### [INSTRUCTIONS TO FOLLOW]
The lines running from the one that contains "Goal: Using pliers" to the end of the records below are what to reproduce, exactly and without pictures.

### [TASK INPUT]
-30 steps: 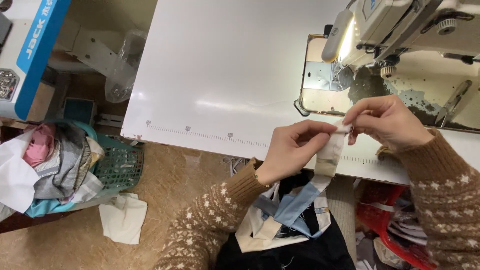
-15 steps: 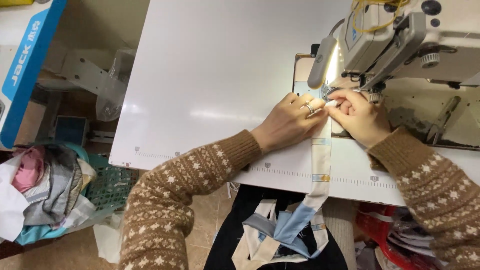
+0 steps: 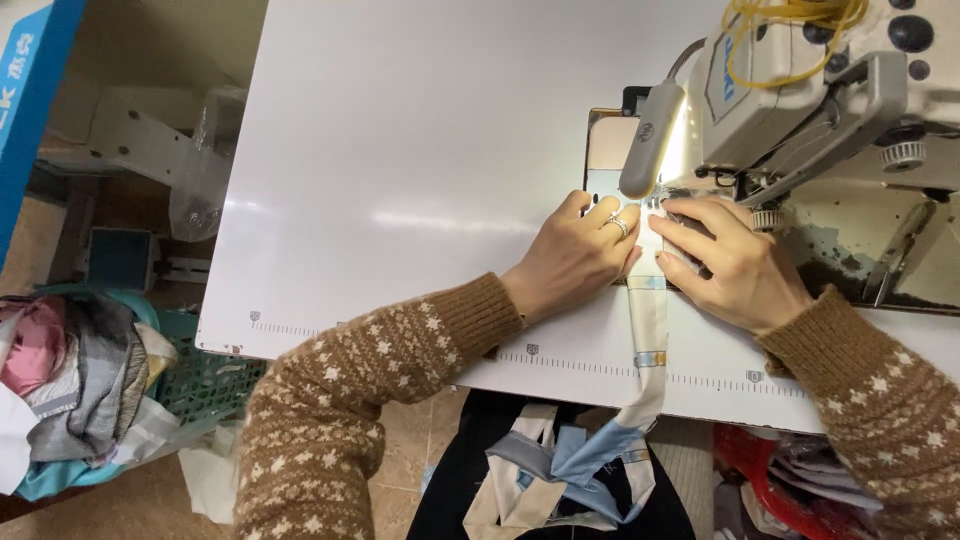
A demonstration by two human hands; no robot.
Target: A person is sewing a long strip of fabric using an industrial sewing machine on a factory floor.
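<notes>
At the far left we saw the edge of a blue box (image 3: 30, 110), and below it a green basket (image 3: 205, 385) heaped with a pile of cloth scraps (image 3: 75, 385) in pink, grey and white. To the right of that lay the white table (image 3: 420, 170), with a printed ruler scale along its near edge. Our left hand (image 3: 575, 260), in a brown patterned sleeve, rested palm down on the table, its fingers (image 3: 600, 215) stretched out flat and close together, a ring on one of them, pressing on the left side of a narrow strip of fabric (image 3: 648, 320). That strip, cream with pale blue patches, ran from just under the sewing machine's needle area, between our two hands, back over the table's near edge and hung down to a bundle of similar strips (image 3: 565, 475) on our lap. Our right hand (image 3: 735, 270) lay on the right side of the strip, its fingers (image 3: 690, 240) slightly curled and pressing the fabric down close to the needle; neither hand was closed around anything. Above the hands a small lamp (image 3: 650, 140) shone on the fabric, fixed to the white sewing machine (image 3: 830, 90), which had a loop of yellow cord (image 3: 790, 15) on top. At the lower right, under the table, we saw a red basket (image 3: 770, 485) holding more cloth.
</notes>
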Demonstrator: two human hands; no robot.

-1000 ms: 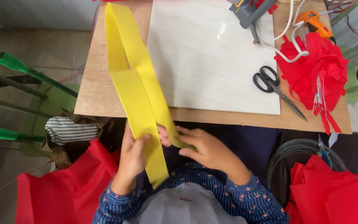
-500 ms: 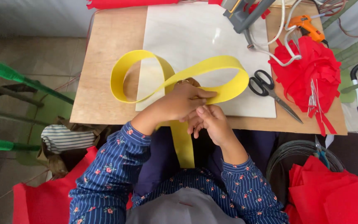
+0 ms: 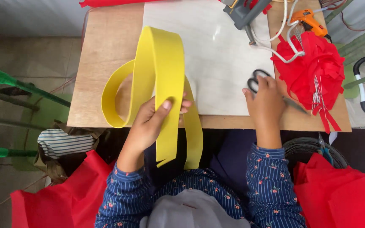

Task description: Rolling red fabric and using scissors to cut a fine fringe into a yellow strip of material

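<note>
My left hand [image 3: 153, 122] pinches a long yellow foam strip [image 3: 160, 71] that is folded into loops above the wooden table [image 3: 102, 63]; its ends hang down over my lap. Over to the right, my right hand [image 3: 266, 100] lies on a pair of black-handled scissors [image 3: 256, 79] at the edge of a white board [image 3: 216, 50]. The fingers cover most of the scissors; whether they grip them I cannot tell.
A red fringed paper flower [image 3: 315, 69] lies at the table's right. An orange glue gun [image 3: 307, 19], a grey tool [image 3: 243, 12] and white cables sit at the back. Red paper sheets [image 3: 339, 194] lie at both sides of my lap. Green poles [image 3: 9, 82] stand left.
My right hand let go of the yellow strip and moved right onto the scissors. My left hand lifted the strip, whose loops now stand taller.
</note>
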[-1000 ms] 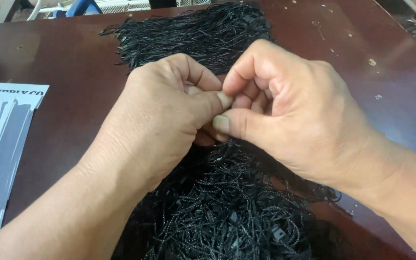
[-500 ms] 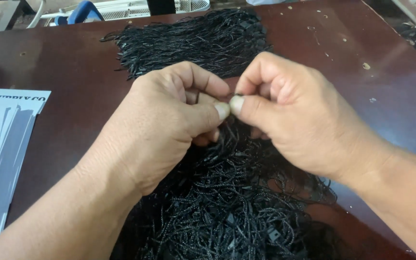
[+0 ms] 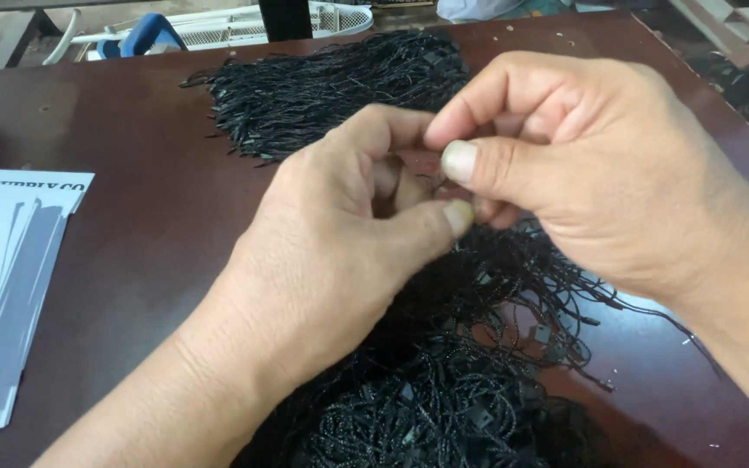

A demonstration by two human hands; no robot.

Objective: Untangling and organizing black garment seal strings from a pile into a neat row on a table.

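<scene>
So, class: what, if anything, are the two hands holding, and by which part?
Both the left hand and right hand pinch a thin black cord between thumb and fingertips; which part of it cannot be told.

A stack of flat printed cards or paper labels [image 3: 2, 286] lies at the left edge of the dark reddish-brown table [image 3: 132, 130], cut off by the frame's border. The sheets are rectangular, white and pale grey, fanned slightly so their long edges show as thin dark stripes. A band of dark print runs along the top sheet's upper edge. No screens or signs are visible.
</scene>
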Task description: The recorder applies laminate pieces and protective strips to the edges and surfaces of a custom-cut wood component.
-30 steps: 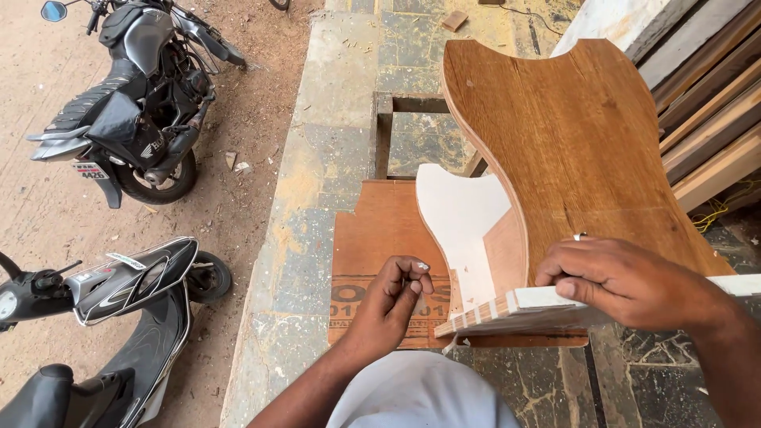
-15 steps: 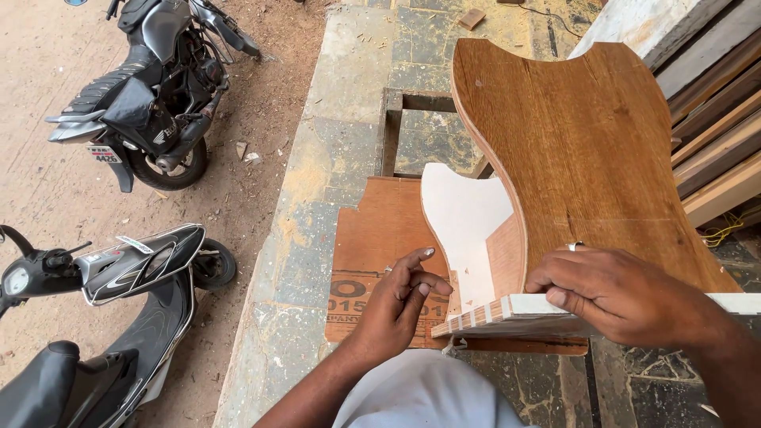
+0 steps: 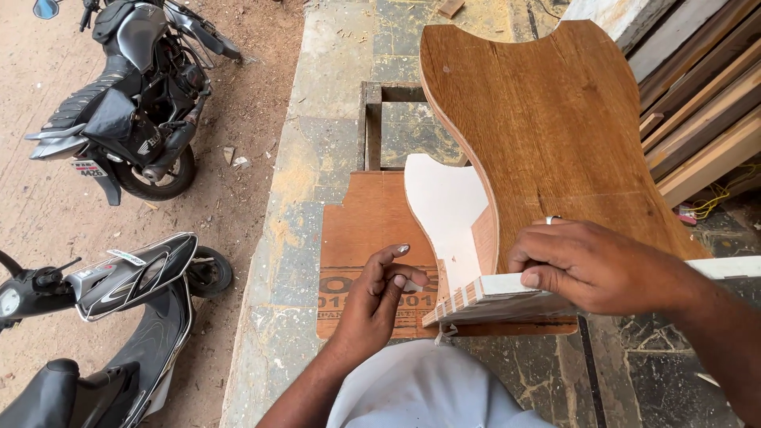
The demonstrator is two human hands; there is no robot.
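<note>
Head view. I see the curved wooden panel (image 3: 555, 135) standing on edge, tilted away from me, brown veneer face up and toward the right. Its left edge runs in an S-curve; a white-faced panel (image 3: 444, 214) of similar outline sits just behind and left of it.

My right hand (image 3: 594, 265) rests on the panel's lower edge, fingers curled over a white strip (image 3: 507, 287) with a striped end, pressing it down; a ring shows on one finger. My left hand (image 3: 380, 293) hangs just left of the strip's end, fingers bunched, thumb meeting fingertips; whether it pinches anything I cannot tell.

Under both lies a flat brown board (image 3: 372, 238) on the stone pavement (image 3: 317, 158). Open room: pavement ahead and left of the board. Stacked timber (image 3: 697, 103) closes off the right side. Further left, on dirt, a motorcycle (image 3: 135, 87) and a scooter (image 3: 119, 301) stand well apart from the work.
</note>
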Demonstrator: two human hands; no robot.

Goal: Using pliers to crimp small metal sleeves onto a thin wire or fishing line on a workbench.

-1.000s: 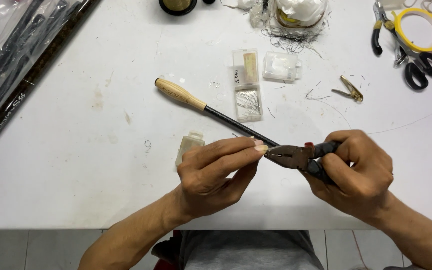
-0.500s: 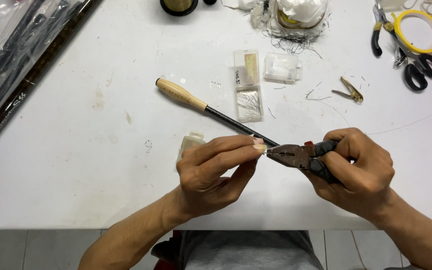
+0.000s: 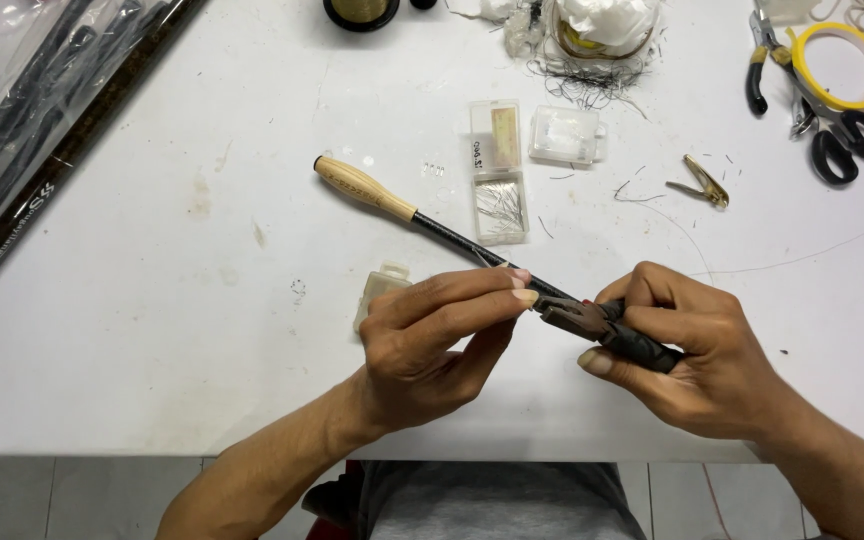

### [RESPONSE AREA]
Goal: Using pliers to crimp small metal sleeves onto a thin wire or fishing line on a workbench.

-1.000s: 
-0.500s: 
+0.000s: 

With that, the answer is done.